After Adc Conversion,store At Where??

babboy12345 · Feb 17, 2009

If I Feed A 1v Sine Wave Signal To Adc,after Conversion Done,will Store At ADRESH AND ADRESL.My question is ,adc use 2.5v/1024 = 2.44mV,if i wan show 1v means = hex 19A. In 10bits form is 01 1001 1010 . If i need to minus 19A hex to zero, means i need use both adresh and adresl???

Nigel Goodwin · Feb 17, 2009

If you want 10 bit resolution then you need both registers, but if you only want 8 bit, you can configure the ADC accordingly - check my tutorials.

babboy12345 · Feb 17, 2009

you mean tutorail 11?? Nigel,if i just wan convert 0.1v to adc, means i just need HEX 0x29,only 6bits rite? Is that the 6 bits at ADRESH? i read ur tutorail already,but not understand why u use both adresl and adresl.

Nigel Goodwin · Feb 17, 2009

babboy12345 said:
you mean tutorail 11?? Nigel,if i just wan convert 0.1v to adc, means i just need HEX 0x29,only 6bits rite? Is that the 6 bits at ADRESH? i read ur tutorail already,but not understand why u use both adresl and adresl.

Because I'm using the ADC as 10 bits resolution - it would seem foolish to write a program to only use a small part of the ADC range.
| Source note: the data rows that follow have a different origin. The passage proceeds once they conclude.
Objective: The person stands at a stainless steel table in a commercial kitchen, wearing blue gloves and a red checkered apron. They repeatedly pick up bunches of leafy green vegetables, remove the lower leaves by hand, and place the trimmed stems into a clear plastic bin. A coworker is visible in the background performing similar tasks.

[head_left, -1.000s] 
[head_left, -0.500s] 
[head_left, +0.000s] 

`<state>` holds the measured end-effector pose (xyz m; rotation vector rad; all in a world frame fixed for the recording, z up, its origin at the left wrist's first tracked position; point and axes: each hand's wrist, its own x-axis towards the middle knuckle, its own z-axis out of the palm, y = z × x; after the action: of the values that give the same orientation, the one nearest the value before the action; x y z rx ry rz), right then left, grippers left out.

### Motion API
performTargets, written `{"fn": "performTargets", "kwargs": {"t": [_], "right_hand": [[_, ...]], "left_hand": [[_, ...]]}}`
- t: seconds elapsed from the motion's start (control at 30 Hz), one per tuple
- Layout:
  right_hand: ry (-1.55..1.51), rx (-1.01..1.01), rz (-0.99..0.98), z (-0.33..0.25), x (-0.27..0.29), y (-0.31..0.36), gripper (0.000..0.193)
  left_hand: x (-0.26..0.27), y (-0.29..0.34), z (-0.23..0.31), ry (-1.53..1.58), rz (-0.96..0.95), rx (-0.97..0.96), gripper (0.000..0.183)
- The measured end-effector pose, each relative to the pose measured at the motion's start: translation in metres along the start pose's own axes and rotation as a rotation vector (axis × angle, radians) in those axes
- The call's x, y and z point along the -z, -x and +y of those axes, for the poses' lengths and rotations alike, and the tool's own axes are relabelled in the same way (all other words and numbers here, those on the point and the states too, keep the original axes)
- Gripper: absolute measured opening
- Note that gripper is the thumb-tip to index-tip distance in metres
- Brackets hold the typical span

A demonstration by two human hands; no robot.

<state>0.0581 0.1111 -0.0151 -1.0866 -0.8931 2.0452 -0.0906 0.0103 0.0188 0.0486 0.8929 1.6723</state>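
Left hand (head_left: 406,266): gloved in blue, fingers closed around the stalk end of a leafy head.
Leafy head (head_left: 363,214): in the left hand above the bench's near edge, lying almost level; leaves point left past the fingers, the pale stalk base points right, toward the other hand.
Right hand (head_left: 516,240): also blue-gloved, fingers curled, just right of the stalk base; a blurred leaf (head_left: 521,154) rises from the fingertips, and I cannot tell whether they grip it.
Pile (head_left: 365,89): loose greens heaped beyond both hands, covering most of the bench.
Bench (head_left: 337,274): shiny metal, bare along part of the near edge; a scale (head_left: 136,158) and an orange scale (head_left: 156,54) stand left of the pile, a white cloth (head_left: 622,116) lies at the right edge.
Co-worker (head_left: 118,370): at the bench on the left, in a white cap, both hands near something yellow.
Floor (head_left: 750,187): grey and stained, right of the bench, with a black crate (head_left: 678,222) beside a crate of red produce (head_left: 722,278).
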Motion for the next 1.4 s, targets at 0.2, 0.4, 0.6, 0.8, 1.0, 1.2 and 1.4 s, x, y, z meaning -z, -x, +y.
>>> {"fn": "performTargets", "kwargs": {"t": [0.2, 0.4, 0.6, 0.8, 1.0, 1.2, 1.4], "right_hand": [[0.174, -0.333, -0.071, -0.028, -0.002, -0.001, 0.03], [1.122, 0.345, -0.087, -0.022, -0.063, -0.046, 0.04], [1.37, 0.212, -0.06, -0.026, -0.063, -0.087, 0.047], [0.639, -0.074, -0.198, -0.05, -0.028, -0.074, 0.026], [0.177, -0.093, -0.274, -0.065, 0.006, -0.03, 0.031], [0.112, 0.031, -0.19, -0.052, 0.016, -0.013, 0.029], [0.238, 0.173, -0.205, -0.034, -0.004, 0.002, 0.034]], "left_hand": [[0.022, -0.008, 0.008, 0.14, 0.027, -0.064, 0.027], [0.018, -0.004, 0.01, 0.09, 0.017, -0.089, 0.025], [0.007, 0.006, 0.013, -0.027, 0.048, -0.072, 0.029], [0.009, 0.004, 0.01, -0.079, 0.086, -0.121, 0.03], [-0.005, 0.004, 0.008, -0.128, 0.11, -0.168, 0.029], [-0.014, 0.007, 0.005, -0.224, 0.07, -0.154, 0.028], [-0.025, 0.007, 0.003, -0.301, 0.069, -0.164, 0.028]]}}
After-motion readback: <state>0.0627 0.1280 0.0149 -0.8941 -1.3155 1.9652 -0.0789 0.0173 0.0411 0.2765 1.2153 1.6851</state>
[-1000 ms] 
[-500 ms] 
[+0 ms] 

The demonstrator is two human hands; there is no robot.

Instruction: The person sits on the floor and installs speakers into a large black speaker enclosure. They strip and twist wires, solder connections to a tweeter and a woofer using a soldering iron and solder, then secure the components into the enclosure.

If you want lower resolution, then configure it for 8 bits, then you just need a single register, and it's in the correct bank.

babboy12345 · Feb 18, 2009

bRO NIGEL. NOW MY getAD correct?? can pls tell me if got wrong?

Code:

getAD	bsf		ADCON0,GO
		btfsc	ADCON0,GO
		goto	$-1 
		
		movf	ADRESH,W
		return

Nigel Goodwin · Feb 19, 2009

You're using BSF instead of BCF, check my analogue tutorial.

I'm presuming you're clearing ADFM to make it 8 bit?.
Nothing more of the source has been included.